Etcd 2.0 – First Major Stable Release

lclarkmichalek · on Feb 10, 2015

Well, some notes from when I deployed this the other day.

If running in a docker container, you'll need to mount /etc/ssl/certs, as the etcd container is minimal, and will require finding some x.509 roots or something, even when running without HTTPS communication (that's what you get for using Go, I guess).

My setup for command line flags is

    -name "{{ hostname }}" \
    -initial-advertise-peer-urls "http://{{ clusterip }}:7001" \
    -advertise-client-urls "http://{{ clusterip }}:4001" \
    --listen-client-urls 'http://0.0.0.0:4001' \
    --listen-peer-urls 'http://0.0.0.0:7001' \
    -discovery "{{ discovery url }}"

I manually specify the proxy nodes by putting adding -proxy 'on' (my vpn host was becoming a master, which was not optimal), this may not be a problem for you.

Removing and re-adding node was funky for me, as although :7001/members is great, removing a node there does not remove it from the discovery node, making rejoining with a clean etcd from the name machine rather painful. Not much that can be done about that though.

All in all, I think I'll start writing my Etcd compatible interface to zookeeper :)

barakm · on Feb 10, 2015

One new 2.0 feature you may like (discovery wise) is SRV discovery, if you've got an internal DNS/dnsmasq or something. Set a few records for where machines can be found (and keep them appropriately up to date) and it'll do the same thing as a static bootstrap automatically

lclarkmichalek · on Feb 10, 2015

Unfortunately, I run skydns for service discovery, and having multiple dns servers on the same machine is a PITA. I should note, for anyone considering skydns, that skydns + etcd + docker is circular dependency hell :)

saryant · on Feb 11, 2015

What problems have you had? We're using a similar setup but SkyDNS has been pretty trouble-free so far.

lclarkmichalek · on Feb 11, 2015

If skydns fails to load its config from etcd, it doesn't terminate, it just continues and emits a warning.

If you are using etcd.discovery.io for your discovery url, you need to have dns working.
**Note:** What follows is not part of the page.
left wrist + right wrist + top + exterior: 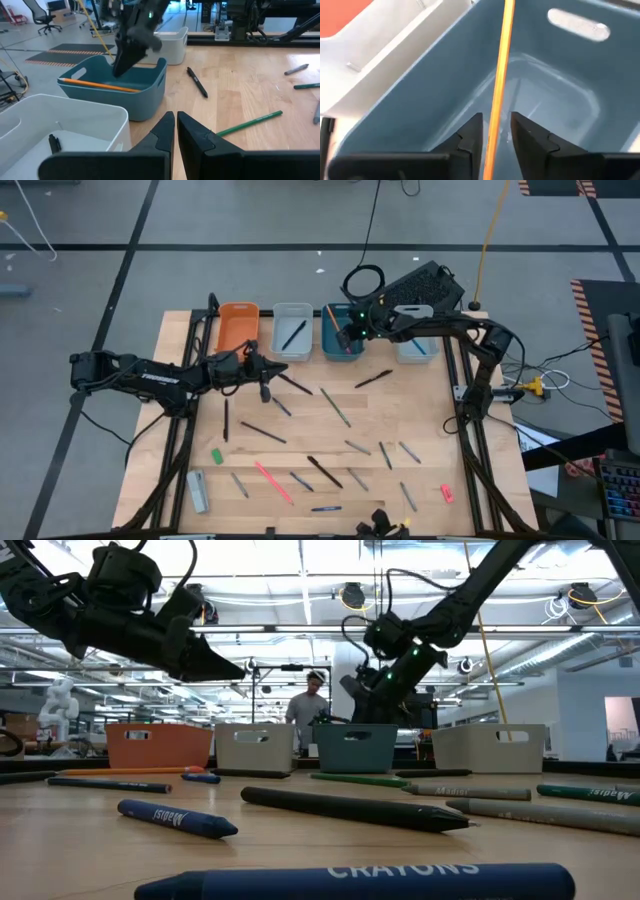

At some point, passing multiple --dns to docker didn't cause failover to be working. Or at least, dns resolution was failing in the etcd container, despite the docker daemon having `--dns 127.0.0.1 --dns 8.8.8.8 --dns 8.8.4.4`. I don't even know.

vruiz · on Feb 10, 2015

We had some trouble with etcd at work with constant leader re-election and high CPU usage around last summer, we switched to consul and so far we are happy with it, but etcd seems to be better supported by 3rd party apps, so maybe we should take it for another spin.

barakm · on Feb 10, 2015

This would certainly help. High CPU was also an issue that we started to notice on 0.4.6, here with some of the NYC CoreOS guys, and that's been fixed. Chalk it up to completely redoing internal communication.

EDIT: Master election too :)

(Disclaimer: etcd dev here)

eternalban · on Feb 10, 2015

Are you guys still per spec RAFT or have you diverged at this point?

philips · on Feb 10, 2015

The team has worked _very_ carefully to follow the raft state machine as described in the paper as close as possible. For example we have a set of tests[1] that takes possible problems outlined in the original paper and implements them as unit tests.

[1] https://github.com/coreos/etcd/blob/master/raft/raft_paper_t...

_ondq · on Feb 10, 2015

Keep in mind that reads do not go through Raft by default, so it's possible to get stale data.

They've added "consistent=true"/"quorum=true" URL parameters for GETs per https://github.com/coreos/etcd/issues/741 as a workaround.

wereHamster · on Feb 10, 2015

I had problems due to high-cpu load as well. Haven't had an issue since I updated to latest etcd sometime late last year.

hurrycane · on Feb 11, 2015

I had the same issues last around July - August and continued upgrading as they release new versions and somewhere along the way it got fixed.

You can also had to fine tune some timeouts (election and compression if I remember correctly) to get the best performance out it.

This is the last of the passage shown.